In het gezin van mijn grootouders werden maar liefst 8 zonen geboren en slechts 1 dochter. De oudste zonen gingen met de 60 en 61 naar zee. Ondanks het vele werk met netten maken (alles was handwerk) wilde Jurie een vaartuig om zelf mee te vissen. Hij hield al die jaren zijn vergunning voor het IJsselmeer vast en kocht een klein vrachtscheepje na de oorlog om zelf mee te vissen. Aanvankelijk ingeschreven als UK 61 werd in 1949 dit voor de IJsselmeervisserij verbouwde vaartuig ingeschreven als UK 88 “Acht Gebroeders”. Ook was dit vaartuig een leerschool voor de jongste twee zonen van Jurie, Jurie geboren in 1933 en Klaas in 1937. Eerst hoofdzakelijk de palingkuilvisserij in het seizoen van mei tot oktober maar grootvader wilde ook wel eens wat anders. Daarover onderstaand verhaal.

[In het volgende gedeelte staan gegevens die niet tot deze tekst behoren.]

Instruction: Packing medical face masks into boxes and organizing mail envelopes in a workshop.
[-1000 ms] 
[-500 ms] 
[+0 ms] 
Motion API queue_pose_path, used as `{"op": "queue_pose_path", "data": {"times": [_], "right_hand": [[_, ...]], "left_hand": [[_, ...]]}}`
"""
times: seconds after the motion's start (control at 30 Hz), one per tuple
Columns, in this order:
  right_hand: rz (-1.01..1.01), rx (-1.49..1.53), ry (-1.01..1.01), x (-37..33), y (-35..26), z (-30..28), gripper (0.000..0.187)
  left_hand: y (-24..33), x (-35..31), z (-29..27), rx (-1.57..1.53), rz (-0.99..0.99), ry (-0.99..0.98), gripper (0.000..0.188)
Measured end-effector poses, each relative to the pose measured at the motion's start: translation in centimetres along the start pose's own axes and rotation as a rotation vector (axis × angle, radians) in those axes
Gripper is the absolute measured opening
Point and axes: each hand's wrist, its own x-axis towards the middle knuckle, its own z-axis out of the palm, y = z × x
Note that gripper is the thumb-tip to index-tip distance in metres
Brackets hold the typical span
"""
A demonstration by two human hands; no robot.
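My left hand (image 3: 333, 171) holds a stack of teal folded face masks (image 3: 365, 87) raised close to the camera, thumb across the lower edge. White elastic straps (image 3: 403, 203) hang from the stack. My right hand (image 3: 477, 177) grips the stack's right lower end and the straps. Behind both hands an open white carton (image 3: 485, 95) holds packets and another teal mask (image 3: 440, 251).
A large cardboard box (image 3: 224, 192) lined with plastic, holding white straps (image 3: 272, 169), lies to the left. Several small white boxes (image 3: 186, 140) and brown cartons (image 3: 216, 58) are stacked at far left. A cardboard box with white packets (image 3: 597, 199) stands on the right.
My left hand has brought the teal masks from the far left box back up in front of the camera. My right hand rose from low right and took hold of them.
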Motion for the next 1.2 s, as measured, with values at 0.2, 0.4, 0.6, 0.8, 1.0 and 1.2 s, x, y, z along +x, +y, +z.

bebe Jurie op kant in makkum (2).jpg

Bebe Jurie op de kant in Makkum

Na het kuilseizoen wilde Jurie met staande netten op bot vissen. Er werd een beug netten gemaakt en de bedoeling was om de netten te schieten bij het Vrouwenzand bij Stavoren. Er woedde een storm en besloten werd om uit te varen na de storm. Zo gezegd zo gedaan. Na het schieten van de netten zei grootvader: “we pakken het eerst geschoten netje op en pakken er een paar botjes uit om vanavond in de haven van Stavoren te bakken”. Groot was de verbazing toen bleek dat de netten vol zaten met bot. Dus werd de hele beug netten binnen gehaald en de grote hoeveelheid bot eruit gehaald en opnieuw weer in zee gezet.

In de avond lopen ze de haven van Stavoren binnen en jongste zoon Klaas van 13 bakt een lekker maaltje bot. Een oude Staverse visserman komt even buurten en geniet ook van de gebakken bot. Jurie vertelt trots dat er al 4 wichies (400 pond) bot in zat gelijk na het schieten en dat morgenochtend de netten wel zullen uitpuilen van de bot. Maar de oude Staversman tempert Jurie zijn optimisme door te vertellen dat hij blij mag zijn als er morgen de helft in zit. Grootvader Jurie zit raar te kijken en gelooft er weinig van. Maar de andere ochtend blijkt de oude visserman gelijk te hebben. Er zit nauwelijks 2 wichies (200 pond) in. Hoe kan dit?

Wel de oude visser vertelde dat na een zware storm er allemaal zand en modder door het water zweeft en daarna allemaal neerdaalt. De bot heeft er een hekel aan als er teveel zand en modder op hem daalt en schiet dan weg over de bodem om het zand van zich af te schudden. Als na een tijdje het zand e.d. neergedaald is, schiet de bot niet meer zo fanatiek over de bodem en is daarom moeilijker te vangen. Wat dus verklaart wat de oude visserman vertelde. De andere ochtend komt de UK 88 binnen in Stavoren met dus nauwelijks de helft van de vangst van de dag daarvoor. De oude visserman stond op de kant en vroeg naar de vangst waarop mijn grootvader Jurie zei: “Je hebt gelijk gekregen”!